Par ailleurs, comme l'indique le Wall Street Journal Europe du 4 juin 2004 (édition papier), Microsoft passe à l'offensive sur les brevets, après avoir subi 30 procès pour violation de brevets au cours des années. Cela se traduit de la façon suivante :

  • Création d'une Intellectual Property Unit chez Microsoft par Marshall Phelps, l'ancien de la division équivalente chez IBM, qui avait augmenté les revenus des licences de brevets pour sa précedente entreprise.
  • Parmi les 4.500 brevets détenus (dont l'infâme brevet sur le clic, le double clic et le clic-long, délivré le 27 avril 2004), Microsoft annonce qu'il y aurait plus d'une centaine de négociations en cours autour des brevets.
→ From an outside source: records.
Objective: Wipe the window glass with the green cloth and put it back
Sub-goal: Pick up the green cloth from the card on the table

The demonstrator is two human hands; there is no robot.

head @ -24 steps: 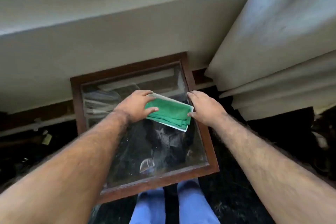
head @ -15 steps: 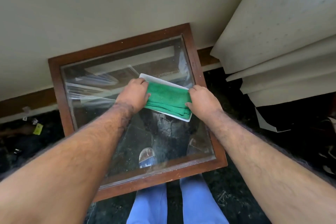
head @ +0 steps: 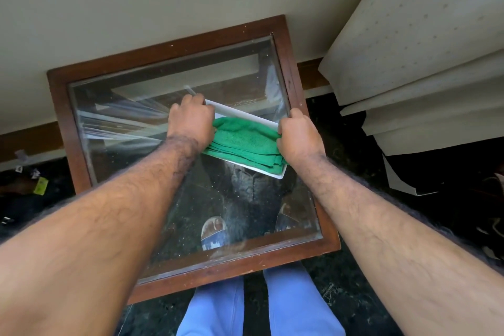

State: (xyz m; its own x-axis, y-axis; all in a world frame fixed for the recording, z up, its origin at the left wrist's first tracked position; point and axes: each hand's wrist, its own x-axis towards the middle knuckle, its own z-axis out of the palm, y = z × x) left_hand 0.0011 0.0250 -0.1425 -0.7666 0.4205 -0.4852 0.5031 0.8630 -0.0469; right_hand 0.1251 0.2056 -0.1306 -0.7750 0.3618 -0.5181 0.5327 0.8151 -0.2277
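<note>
Both of our bare hands were on a folded green cloth (head: 245, 144) that lay on a shallow white tray (head: 246, 114), and the tray sat on the window glass (head: 141, 128) toward its far right part. Our left hand (head: 191, 120) curled over the cloth's left end, fingers closed on the cloth and the tray's far edge. Our right hand (head: 297, 136) was closed over the cloth's right end, just beside the right rail of the brown wooden frame (head: 289, 63). Whether either grip pinched the cloth alone or the tray with it, we could not tell.

The framed pane lay tilted, its far edge against a pale wall (head: 136, 3) and its near edge above our blue trouser legs (head: 297, 305). The glass looked dusty and smeared, so we judged the wiping not yet begun.

We judged the main risk to be the tray: if we lifted the cloth with the tray caught in our grip, the tray could slide on the sloping glass and fall to the dark floor (head: 354, 267). Pressing hard on a leaning pane might also shift it or strain the glass.

Compared with half a second before, our hands had closed in more tightly on the two ends of the cloth. More of the tray's far rim showed bare, and the cloth looked bunched between our hands.
</note>
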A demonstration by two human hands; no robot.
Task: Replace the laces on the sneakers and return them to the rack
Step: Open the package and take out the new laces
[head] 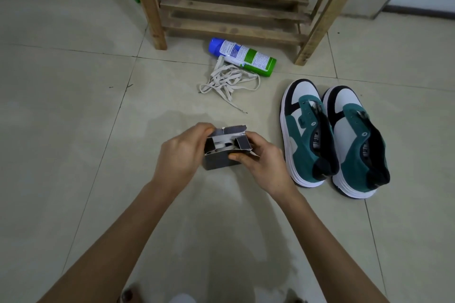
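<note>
Two hands, left hand (181,155) and right hand (258,162), both clamped on one box (219,162); two sneakers (332,135); one spray can (242,56)

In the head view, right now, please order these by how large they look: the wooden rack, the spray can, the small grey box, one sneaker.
1. wooden rack, cropped at the top
2. left sneaker
3. spray can
4. small grey box, partly covered by both hands

Can and box are unsure: the box lies nearer the camera.

Two unlaced teal, white and black sneakers (334,135) side by side on the floor tiles, toes toward the wooden rack (234,7); loose beige laces (227,82) heaped nearby; small grey box (222,152) opened.
</note>
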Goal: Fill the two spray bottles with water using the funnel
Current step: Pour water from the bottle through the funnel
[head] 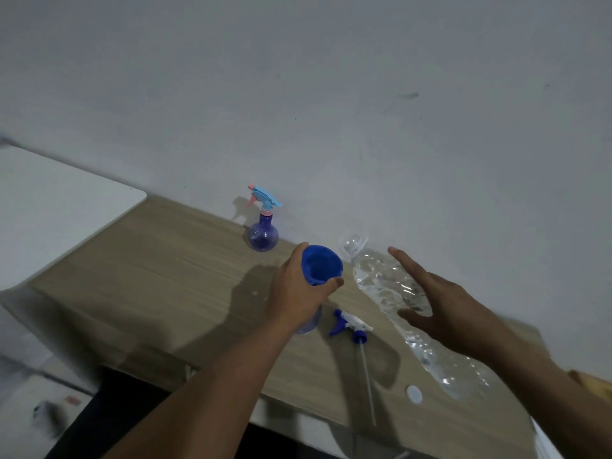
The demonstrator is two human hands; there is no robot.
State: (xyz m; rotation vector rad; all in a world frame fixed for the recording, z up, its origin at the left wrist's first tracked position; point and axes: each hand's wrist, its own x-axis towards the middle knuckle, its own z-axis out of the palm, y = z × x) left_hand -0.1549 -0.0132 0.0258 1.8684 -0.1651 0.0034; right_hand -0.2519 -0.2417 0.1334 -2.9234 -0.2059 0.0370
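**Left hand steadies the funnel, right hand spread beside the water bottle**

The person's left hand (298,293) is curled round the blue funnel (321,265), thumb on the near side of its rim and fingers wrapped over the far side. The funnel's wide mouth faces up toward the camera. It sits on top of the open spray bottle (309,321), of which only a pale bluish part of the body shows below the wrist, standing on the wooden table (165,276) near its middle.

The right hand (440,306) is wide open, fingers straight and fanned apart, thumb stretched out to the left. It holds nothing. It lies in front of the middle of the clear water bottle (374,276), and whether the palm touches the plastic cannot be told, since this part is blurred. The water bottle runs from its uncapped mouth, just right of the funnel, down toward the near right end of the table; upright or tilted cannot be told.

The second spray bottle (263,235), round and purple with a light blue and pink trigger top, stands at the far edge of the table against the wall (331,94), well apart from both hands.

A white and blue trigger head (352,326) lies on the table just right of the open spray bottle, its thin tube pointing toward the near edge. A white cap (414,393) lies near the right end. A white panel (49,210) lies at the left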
  • Lors d'un récent séminaire pour les investisseurs de capital-risque, le même Marshall Phelps se serait plaint que des logiciels Open-Source violeraient actuellement des brevets Microsoft. Qu'on se rassure, des dizaines de brevets aussi absurdes que dangereux ont été déposés de façon indue.
Conclusion

Pour conclure, je pense qu'il ne reste plus, même auprès des sceptiques de nature, le moindre doute sur le fait que pour tuer les logiciels Libres, toutes les occasions sont bonnes. A ce titre, les brevets logiciels sont une arme qui n'a pas été encore utilisée. Mais cela ne signifie en rien qu'elle ne le sera pas à terme. Pour tout dire, les évolutions du coté de coté de Microsoft et du marché en général (avec une évolution des litiges pour brevets en pleine explosion) nous annonce des moments difficiles si ces brevets logiciels sont autorisés en Europe.